* [Records contained in a dataset]:
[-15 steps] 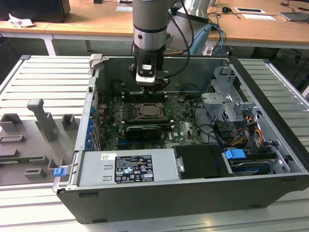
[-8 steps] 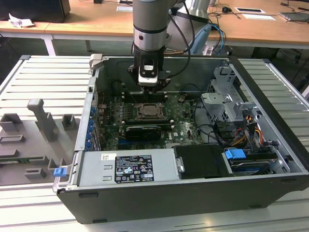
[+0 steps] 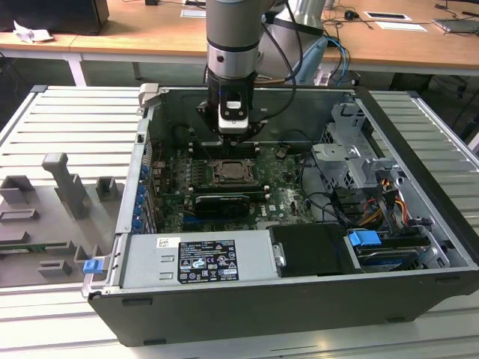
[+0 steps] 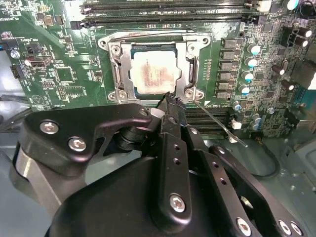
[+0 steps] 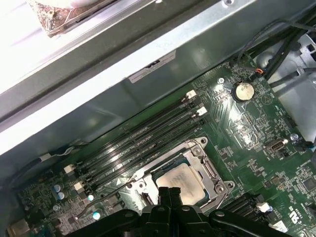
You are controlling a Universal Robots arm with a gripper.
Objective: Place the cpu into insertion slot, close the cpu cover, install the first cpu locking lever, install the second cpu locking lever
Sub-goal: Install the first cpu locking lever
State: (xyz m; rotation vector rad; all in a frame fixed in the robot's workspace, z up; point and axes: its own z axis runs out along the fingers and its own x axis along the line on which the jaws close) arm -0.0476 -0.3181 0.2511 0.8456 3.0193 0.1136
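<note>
Hovering beside the cpu cover (image 4: 120, 69) that lies flat over the cpu (image 4: 154, 74), your gripper (image 4: 169, 99) is pinched closed, empty.

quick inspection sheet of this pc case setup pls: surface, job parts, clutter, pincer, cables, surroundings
surface: slatted metal table carrying an open computer case, with a green motherboard inside
job's things: cpu sits in the insertion slot; cpu cover lies flat around it; one thin locking lever juts out at an angle from the socket corner
clutter: grey fixtures on the table at the exterior view's left
pincer: pincer shut, tip at the socket edge beside the lever
cables: coloured bundle inside the case at the exterior view's right
surroundings: wooden desks behind the table
</note>
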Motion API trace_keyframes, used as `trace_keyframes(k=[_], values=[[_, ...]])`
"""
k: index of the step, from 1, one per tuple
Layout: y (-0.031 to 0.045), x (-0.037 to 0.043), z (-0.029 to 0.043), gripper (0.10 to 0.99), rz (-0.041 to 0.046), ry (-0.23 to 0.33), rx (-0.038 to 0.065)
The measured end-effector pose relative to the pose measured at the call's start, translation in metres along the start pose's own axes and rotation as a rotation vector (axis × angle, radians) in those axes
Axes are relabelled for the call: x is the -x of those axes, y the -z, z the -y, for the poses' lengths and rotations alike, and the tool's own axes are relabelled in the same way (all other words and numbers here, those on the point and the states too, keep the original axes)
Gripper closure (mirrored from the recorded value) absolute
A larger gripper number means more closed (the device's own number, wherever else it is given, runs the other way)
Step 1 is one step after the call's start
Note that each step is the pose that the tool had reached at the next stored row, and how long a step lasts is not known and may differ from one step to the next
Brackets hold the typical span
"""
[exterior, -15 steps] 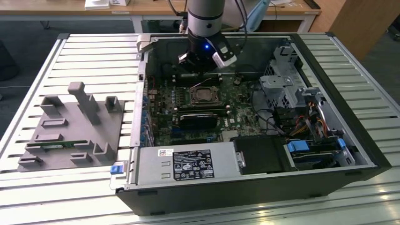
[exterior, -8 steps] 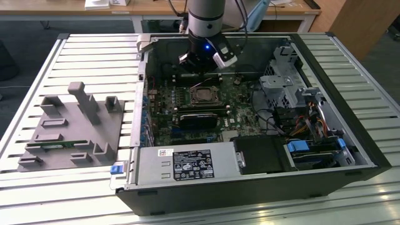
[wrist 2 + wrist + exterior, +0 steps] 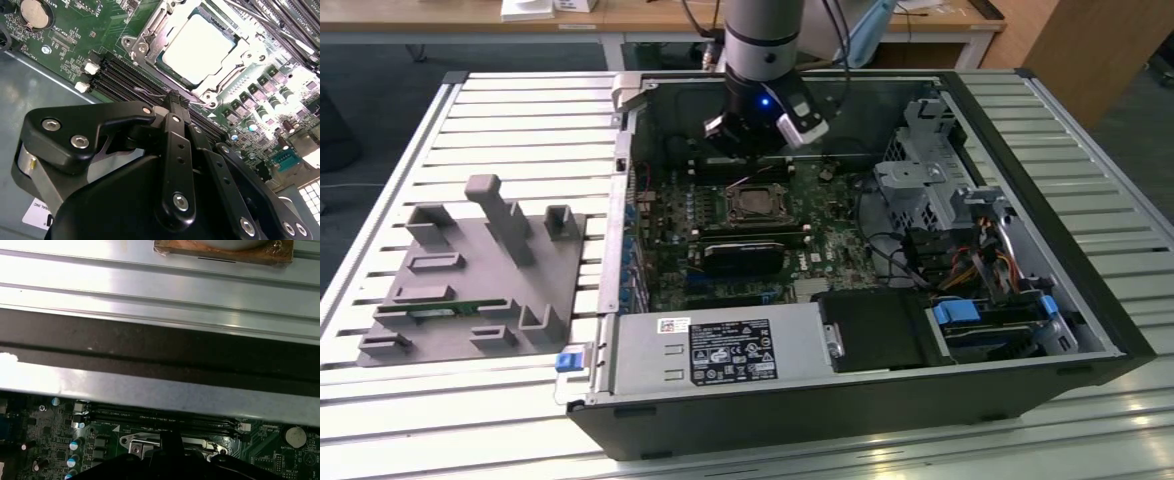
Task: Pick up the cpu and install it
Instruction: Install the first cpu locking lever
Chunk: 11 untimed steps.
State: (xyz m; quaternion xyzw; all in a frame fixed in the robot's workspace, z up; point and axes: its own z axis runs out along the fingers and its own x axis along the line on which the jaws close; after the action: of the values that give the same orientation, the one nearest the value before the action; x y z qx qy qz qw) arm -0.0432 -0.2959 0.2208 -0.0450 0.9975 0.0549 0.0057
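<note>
Slatted metal worktop carries an open computer case lying on its side, with a wooden desk beyond it at the far edge of the exterior view. Inside the case, the green motherboard fills the exterior view's left half, and a power supply lies along the near side. On the exterior view's left, apart from the case, sits a grey fixture tray with upright posts.

Over the far part of the board hangs the arm, its tool just beyond the socket. The cpu sits flat in that socket, inside the metal frame: a small square with a bright silver top, washed pale by glare in the second wrist view. In the exterior view the same spot reads as a dark square with no shine.

Black linkages of the tool crowd the second wrist view, where its fingers meet with nothing between them, apart from the cpu. Empty memory slots run beside the socket there. A coin battery shows in the first wrist view.
</note>
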Motion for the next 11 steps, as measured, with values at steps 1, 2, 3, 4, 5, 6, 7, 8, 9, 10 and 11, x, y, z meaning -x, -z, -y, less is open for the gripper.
trace_keyframes(k=[1,2,3,4,5,6,7,8,9,10,11], values=[[-0.0003,0.0005,0.0000,0.980,-0.0004,0.000,0.000],[-0.0007,0.0008,0.0000,0.980,-0.0005,0.000,0.000],[-0.0010,0.0012,0.0001,0.980,-0.0009,0.000,0.000],[-0.0013,0.0017,0.0000,0.980,-0.0012,0.000,0.000],[-0.0016,0.0023,0.0000,0.980,-0.0015,0.000,-0.001],[-0.0019,0.0030,-0.0001,0.980,-0.0019,0.000,-0.001],[-0.0023,0.0038,-0.0001,0.980,-0.0024,0.000,-0.001],[-0.0026,0.0045,-0.0002,0.980,-0.0030,0.000,-0.001],[-0.0029,0.0052,-0.0004,0.980,-0.0035,0.000,-0.001],[-0.0032,0.0059,-0.0004,0.980,-0.0039,0.000,-0.001],[-0.0035,0.0066,-0.0004,0.980,-0.0044,-0.001,-0.001]])
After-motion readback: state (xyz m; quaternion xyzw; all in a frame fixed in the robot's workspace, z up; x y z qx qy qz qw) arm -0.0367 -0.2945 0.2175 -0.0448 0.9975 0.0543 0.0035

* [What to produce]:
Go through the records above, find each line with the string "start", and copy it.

* [Your solution]:
The measured end-effector pose relative to the pose measured at the call's start, translation in metres along the start pose's own axes and rotation as a rotation vector (axis × angle, radians) in those axes
Step 1 is one step after the call's start

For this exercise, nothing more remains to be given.